I recently had the honor of presenting for our nation’s top-producing farmers in Chicago at the Top Producer Seminar, sponsored by Cargill and Pioneer. I was scheduled to present with Monsanto’s VP of Sustainable Yield, but a few days before the presentation I was told he had moved to China and there was no one to take his place. I had the privilege of spending the afternoon in an incredibly insightful discussion with the farmers, many of them Monsanto’s customers, who are remarkable parents, grandparents and businesspeople.

As I entered the presentation room, I was greeted with "Welcome to the Lions' Den." As I found the courage to take the stage, I told the audience that according to the USDA, farm income was down 35 percent in 2009. I then shared that Monsanto is reporting, in forward-looking statements to Wall Street analysts based on projected sales they have asked for from the farmers, that Monsanto is expecting gross margins in Q2 2010 of 62 percent and that it is expecting to drive up the price mix of its products, corn and soy, by 8-10 percent. I also shared that according to these forward-looking statements, Monsanto expects to expand its glyphosate revenue to an estimated $1 billion in gross profit by 2012, further enabling Monsanto to drive R&D into seeds and to price those seeds at a premium -- further driving price increases on the farm.

And then I listened.

What I learned from these remarkable men and women is simply jaw-dropping.

Due to Monsanto’s contracts with seed companies, farmers are now bound by the threat of lawsuits if they speak out regarding farm practices. As third- and fourth-generation farmers, inheriting their grandparents' lands, their corn crops are no longer regulated by the FDA but by the EPA due to the insecticidal proteins they now contain, and they are subject to rising, unregulated costs never before seen in farming -- contractual fees, trait fees, licensing fees and royalty fees and germ plasm fees associated with technology that has been engineered into seeds designed to enhance Monsanto's bottom line.

As I listened to the farmers and learned about their trade practices, I could not help but think of AT&T and the Bell System, which for years functioned as a regulated monopoly until an antitrust investigation resulted in its break-up. The practices employed by Monsanto on the farms rival the fee structure the phone company once had in place.

As our dialogue grew, we learned that together, we could affect remarkable change.

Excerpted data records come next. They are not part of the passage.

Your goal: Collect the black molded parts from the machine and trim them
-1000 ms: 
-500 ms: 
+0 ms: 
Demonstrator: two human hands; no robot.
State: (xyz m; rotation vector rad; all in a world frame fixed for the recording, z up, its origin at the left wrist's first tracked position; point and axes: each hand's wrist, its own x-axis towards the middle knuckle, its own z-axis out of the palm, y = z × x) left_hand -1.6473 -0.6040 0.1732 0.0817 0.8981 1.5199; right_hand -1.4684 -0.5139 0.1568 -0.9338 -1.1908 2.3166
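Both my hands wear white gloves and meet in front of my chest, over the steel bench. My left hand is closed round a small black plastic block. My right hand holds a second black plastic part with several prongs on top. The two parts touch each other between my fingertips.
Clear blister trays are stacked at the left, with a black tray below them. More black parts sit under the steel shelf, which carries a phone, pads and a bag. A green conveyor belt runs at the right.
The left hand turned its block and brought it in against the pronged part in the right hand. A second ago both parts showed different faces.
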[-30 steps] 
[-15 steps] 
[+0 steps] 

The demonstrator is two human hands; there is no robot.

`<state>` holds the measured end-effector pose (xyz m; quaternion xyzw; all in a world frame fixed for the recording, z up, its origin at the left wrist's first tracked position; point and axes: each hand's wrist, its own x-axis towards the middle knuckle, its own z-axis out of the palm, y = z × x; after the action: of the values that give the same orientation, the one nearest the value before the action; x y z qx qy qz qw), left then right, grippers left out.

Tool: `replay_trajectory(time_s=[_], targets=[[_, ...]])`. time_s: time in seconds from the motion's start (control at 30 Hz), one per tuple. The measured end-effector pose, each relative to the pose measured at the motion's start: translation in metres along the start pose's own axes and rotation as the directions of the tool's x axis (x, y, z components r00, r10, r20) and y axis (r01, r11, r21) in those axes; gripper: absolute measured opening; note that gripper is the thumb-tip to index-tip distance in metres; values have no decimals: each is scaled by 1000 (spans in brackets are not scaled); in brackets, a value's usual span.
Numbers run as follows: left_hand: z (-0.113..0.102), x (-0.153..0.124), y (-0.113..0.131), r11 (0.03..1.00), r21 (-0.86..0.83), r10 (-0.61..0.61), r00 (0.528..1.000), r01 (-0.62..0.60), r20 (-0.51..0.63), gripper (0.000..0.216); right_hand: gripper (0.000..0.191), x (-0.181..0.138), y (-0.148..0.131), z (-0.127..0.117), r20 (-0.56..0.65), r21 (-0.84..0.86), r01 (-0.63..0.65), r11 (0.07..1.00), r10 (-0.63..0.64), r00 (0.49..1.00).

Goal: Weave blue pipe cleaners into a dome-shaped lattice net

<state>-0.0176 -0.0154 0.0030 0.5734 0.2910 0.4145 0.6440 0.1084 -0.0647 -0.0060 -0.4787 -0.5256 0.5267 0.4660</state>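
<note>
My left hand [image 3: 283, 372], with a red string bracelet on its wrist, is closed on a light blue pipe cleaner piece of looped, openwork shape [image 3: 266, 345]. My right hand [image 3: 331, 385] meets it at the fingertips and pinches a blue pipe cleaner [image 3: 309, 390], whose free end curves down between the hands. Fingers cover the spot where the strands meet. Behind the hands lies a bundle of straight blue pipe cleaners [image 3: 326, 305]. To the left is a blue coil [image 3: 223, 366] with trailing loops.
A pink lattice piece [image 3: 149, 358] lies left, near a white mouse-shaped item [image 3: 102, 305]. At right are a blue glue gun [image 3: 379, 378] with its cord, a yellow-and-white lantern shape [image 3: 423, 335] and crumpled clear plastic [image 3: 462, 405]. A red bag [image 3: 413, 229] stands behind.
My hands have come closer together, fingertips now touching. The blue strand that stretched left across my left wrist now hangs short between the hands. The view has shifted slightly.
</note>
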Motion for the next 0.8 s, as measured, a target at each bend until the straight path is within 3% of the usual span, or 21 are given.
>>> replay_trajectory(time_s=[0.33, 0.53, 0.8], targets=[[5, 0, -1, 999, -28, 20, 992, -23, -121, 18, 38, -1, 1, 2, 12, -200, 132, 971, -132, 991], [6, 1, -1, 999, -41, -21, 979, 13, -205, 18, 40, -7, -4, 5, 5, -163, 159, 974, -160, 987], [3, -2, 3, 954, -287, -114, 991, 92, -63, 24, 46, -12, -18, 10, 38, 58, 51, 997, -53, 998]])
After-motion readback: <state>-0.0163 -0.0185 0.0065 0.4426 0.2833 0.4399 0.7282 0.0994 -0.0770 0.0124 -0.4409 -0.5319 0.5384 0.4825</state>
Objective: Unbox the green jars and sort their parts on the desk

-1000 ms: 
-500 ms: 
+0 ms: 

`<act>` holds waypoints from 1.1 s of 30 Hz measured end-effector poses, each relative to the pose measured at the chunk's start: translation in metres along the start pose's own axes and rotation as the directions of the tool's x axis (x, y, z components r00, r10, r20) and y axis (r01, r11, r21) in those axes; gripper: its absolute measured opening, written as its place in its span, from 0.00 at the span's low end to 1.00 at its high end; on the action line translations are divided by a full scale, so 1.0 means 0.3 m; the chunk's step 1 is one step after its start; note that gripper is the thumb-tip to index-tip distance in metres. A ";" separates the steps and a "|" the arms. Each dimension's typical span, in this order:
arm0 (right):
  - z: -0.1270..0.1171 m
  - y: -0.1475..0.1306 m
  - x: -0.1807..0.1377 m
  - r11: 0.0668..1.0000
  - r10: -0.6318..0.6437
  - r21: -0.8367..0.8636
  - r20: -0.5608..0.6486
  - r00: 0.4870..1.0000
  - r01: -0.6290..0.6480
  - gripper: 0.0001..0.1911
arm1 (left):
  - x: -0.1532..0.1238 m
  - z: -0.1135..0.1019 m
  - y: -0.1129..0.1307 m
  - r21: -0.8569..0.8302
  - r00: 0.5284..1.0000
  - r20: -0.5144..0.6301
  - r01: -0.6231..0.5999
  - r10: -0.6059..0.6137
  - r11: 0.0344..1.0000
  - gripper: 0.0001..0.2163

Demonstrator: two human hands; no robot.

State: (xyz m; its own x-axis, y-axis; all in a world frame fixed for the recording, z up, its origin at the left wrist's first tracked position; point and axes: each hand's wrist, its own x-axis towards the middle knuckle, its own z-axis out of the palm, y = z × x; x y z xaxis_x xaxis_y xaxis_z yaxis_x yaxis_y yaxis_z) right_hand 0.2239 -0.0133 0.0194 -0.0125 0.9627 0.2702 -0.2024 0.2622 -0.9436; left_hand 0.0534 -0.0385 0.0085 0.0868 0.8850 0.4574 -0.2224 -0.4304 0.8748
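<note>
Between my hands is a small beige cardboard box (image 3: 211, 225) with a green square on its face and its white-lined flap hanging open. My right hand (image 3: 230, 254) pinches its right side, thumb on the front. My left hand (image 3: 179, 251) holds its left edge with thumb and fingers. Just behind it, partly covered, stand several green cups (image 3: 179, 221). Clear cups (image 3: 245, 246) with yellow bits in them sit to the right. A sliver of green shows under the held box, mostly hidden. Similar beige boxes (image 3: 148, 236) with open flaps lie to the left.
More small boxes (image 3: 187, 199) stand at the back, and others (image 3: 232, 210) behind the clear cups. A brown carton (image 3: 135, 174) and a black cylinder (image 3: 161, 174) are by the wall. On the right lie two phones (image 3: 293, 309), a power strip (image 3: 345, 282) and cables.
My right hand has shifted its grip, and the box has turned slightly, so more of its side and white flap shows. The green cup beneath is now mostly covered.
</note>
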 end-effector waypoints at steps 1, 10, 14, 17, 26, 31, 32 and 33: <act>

In collaboration with our nation's leading farmers to address the patents, licenses and royalties fees now being engineered into our food supply designed to enhance the profitability of the world's largest agrichemical corporation, here are eight steps the USDA and the Department of Justice could take to address the financial impact these practices are having on the farm:

1. As was done with AT&T, re-establish Monsanto and its subsidiaries into separate companies; separating the germ plasm and technology divisions into independent entities.

2. Establish precedence that these newly established entities do not collect trait fees, royalty fees, licensing fees or other forms of income from each other, then they should not be allowed to collect these tech fees from the independent companies.

3. Have Monsanto refund the money collected from the independent seed companies as retribution for the fact that the same fees were not charged to their partners and subsidiaries.

4. Require that all companies (Monsanto, DuPont, Syngenta, etc.) supply genetically treated and untreated seeds and technology to the public in order to give the farmers a free market from which to choose how much the farmer wants to spend on a bag of corn or beans given that the current practice involves the blending of the best genetics into melting stock corns, so the companies can harvest more profit.